Add direct-API and codex review runners with live logging by sergeyfast · Pull Request #19 · vmkteam/reviewer

sergeyfast · 2026-06-13T19:10:44Z

Summary

Add direct-API runner (--runner direct): drives an LLM through the Messages/Chat API directly (no CLI) with a narrow review tool set (read/grep/glob/git_diff/ast_*) plus a submit_review tool. New pkg/reviewer/direct package — agent loop with parallel tool dispatch (loop.go), diff + changed-file preload (preload.go), per-round usage/cost accounting, mid-run compaction, and a submit_review that always produces a filled review.json (no Step-2 retry needed).
Add two providers behind a LLMProvider interface, selected by --api-provider: native Anthropic (provider_anthropic.go, streaming via Messages.NewStreaming + Accumulate, rolling prompt-cache breakpoint, adaptive thinking preserved through Raw) and OpenAI-compatible (provider_openai.go, covers deepseek and openai-compat). Pricing/effort resolved in provider_factory.go, incl.
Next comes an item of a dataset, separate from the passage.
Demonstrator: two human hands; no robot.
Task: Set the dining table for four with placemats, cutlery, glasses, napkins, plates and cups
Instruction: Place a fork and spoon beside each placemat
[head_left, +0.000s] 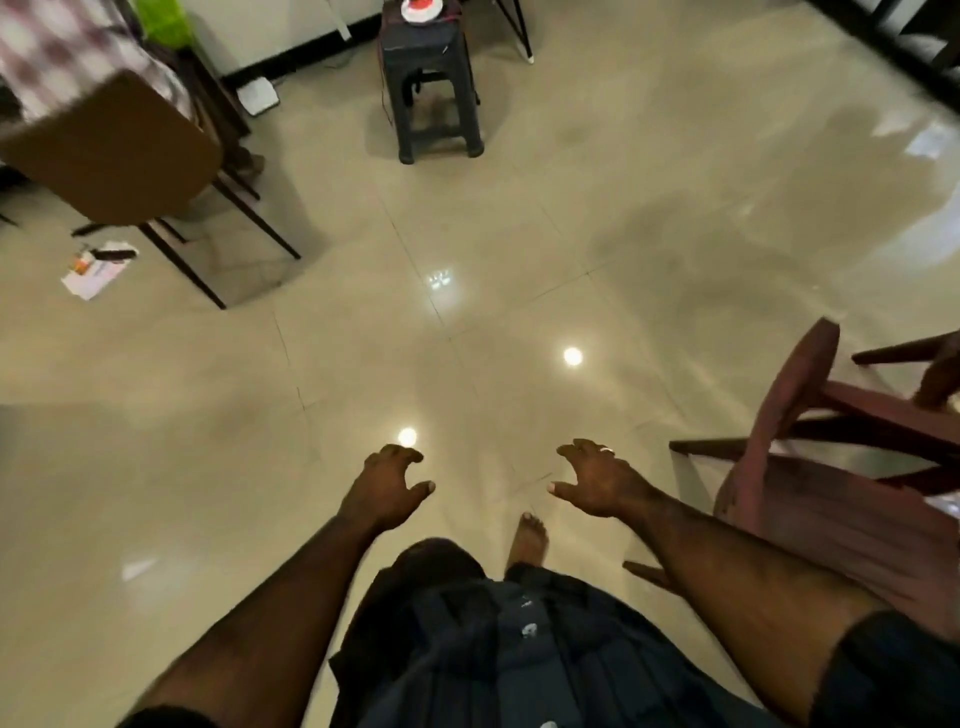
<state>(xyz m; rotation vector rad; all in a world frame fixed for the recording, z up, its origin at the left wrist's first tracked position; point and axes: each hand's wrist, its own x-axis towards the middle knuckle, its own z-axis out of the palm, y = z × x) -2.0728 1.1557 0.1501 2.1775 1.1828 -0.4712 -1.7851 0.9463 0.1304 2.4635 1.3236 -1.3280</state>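
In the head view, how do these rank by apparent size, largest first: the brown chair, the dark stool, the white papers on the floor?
1. Brown chair, largest.
2. Dark stool.
3. White papers, smallest.
The chair is nearer the camera, so its true size against the stool stays unsure.

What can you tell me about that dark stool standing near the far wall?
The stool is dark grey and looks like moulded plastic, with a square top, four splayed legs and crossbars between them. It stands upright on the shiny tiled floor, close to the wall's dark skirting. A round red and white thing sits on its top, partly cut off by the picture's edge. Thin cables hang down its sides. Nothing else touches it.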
DeepSeek V4 (deepseek-v4-pro/deepseek-v4-flash).
Add codex runner (--runner codex): wraps codex exec --json (runner/codex.go), parses the JSONL event stream, and estimates cost from published token rates since codex reports none; --model defaults to gpt-5.1-codex.
Extract all runners into pkg/reviewer/runner (claude/opencode moved, codex/direct new), all behind the ReviewRunner interface with compile-time assertions. Controller now depends on runner.ReviewRunner.
Live event logging for every runner: claude switched to --output-format stream-json --verbose, and claude/opencode/codex/direct now surface tool calls live to the reviewctl log while still writing the full transcript to *-output.json(l).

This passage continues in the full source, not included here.